**WHAT NEEDS TO BE DONE**. Using the listing below, return every line that includes "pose".

**GIVEN INFORMATION**.
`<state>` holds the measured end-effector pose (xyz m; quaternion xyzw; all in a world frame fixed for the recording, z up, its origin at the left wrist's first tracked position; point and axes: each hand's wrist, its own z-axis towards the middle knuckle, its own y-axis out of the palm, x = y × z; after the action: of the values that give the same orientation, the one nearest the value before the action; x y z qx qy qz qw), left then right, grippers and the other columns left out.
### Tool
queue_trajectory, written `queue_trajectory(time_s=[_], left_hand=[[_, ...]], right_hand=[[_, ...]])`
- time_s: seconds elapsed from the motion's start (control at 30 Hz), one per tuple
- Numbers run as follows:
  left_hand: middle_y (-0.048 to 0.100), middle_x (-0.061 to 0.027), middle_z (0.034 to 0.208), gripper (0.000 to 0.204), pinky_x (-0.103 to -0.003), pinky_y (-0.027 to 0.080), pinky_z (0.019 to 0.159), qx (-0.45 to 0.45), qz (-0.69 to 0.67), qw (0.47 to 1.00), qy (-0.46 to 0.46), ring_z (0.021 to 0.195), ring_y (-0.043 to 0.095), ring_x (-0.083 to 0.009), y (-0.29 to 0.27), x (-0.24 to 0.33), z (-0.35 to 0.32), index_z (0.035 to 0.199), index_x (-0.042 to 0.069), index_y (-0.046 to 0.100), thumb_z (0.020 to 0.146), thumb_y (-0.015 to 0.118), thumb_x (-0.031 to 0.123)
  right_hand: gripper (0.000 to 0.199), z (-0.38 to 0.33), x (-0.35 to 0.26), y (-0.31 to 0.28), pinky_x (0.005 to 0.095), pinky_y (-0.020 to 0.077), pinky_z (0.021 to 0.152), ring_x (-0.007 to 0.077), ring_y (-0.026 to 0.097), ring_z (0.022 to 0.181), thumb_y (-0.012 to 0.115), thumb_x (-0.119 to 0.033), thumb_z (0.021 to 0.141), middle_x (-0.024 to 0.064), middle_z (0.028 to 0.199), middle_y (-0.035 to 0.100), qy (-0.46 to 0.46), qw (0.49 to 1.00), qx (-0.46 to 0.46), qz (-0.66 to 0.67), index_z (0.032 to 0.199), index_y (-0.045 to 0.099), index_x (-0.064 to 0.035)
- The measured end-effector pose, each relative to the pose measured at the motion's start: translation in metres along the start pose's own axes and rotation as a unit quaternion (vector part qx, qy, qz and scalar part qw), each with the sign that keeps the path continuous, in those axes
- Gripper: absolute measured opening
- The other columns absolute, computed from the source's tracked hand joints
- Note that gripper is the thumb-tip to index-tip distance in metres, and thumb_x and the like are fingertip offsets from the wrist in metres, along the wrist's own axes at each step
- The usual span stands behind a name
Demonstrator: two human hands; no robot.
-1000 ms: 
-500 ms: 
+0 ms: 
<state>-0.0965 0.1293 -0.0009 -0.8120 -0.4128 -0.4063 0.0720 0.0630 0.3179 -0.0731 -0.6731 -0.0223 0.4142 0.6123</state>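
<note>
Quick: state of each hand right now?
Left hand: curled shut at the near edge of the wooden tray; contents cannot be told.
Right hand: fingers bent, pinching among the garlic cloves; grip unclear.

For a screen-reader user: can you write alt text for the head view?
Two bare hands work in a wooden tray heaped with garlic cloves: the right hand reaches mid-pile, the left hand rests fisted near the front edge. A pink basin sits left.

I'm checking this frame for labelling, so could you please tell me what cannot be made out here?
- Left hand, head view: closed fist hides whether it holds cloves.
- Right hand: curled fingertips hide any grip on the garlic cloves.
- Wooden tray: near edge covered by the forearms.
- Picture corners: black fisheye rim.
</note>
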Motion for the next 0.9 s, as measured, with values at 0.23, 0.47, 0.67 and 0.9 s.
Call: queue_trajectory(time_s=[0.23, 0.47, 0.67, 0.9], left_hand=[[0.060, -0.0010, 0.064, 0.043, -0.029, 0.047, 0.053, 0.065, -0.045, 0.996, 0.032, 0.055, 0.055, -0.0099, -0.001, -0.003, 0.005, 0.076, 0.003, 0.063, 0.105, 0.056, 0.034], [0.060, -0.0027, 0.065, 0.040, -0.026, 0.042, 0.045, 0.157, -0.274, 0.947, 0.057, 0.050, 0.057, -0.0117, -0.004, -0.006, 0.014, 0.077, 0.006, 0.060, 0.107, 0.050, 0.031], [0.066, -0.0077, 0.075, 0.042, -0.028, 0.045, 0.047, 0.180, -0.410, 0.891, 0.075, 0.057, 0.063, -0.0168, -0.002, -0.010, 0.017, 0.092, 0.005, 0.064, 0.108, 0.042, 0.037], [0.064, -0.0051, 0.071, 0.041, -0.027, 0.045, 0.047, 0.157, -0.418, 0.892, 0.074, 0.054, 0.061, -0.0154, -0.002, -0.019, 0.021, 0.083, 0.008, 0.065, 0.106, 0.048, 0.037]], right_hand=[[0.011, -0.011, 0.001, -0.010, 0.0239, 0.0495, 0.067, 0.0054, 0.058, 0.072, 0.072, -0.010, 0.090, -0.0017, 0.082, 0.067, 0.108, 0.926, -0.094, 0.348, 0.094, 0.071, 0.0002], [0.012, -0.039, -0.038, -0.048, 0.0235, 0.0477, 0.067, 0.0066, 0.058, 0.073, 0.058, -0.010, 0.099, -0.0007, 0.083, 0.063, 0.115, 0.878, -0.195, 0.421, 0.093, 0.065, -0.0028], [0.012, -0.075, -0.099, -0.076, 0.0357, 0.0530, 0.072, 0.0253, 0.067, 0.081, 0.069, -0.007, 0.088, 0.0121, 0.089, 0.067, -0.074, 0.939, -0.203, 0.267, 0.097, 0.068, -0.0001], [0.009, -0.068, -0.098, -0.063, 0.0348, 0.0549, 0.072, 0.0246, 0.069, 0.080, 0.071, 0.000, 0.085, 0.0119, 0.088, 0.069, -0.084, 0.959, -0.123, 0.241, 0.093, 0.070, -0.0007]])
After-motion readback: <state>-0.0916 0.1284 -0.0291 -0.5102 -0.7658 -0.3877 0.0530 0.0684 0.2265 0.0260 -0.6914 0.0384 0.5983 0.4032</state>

**EXERCISE RESPONSE**.
`<state>` holds the measured end-effector pose (xyz m; quaternion xyzw; all in a world frame fixed for the recording, z up, its origin at the left wrist's first tracked position; point and axes: each hand's wrist, its own z-axis towards the middle knuckle, its own y-axis out of the palm, x = y × z; after the action: of the values that give the same orientation, the one nearest the value before the action; x y z qx qy qz qw), left then right, grippers and the other columns left out.
- The measured end-effector pose, each relative to the pose measured at the motion's start: translation in metres along the start pose's own axes and rotation as a unit quaternion (vector part qx, qy, qz and scalar part qw), each with the sign that keeps the path continuous, in those axes

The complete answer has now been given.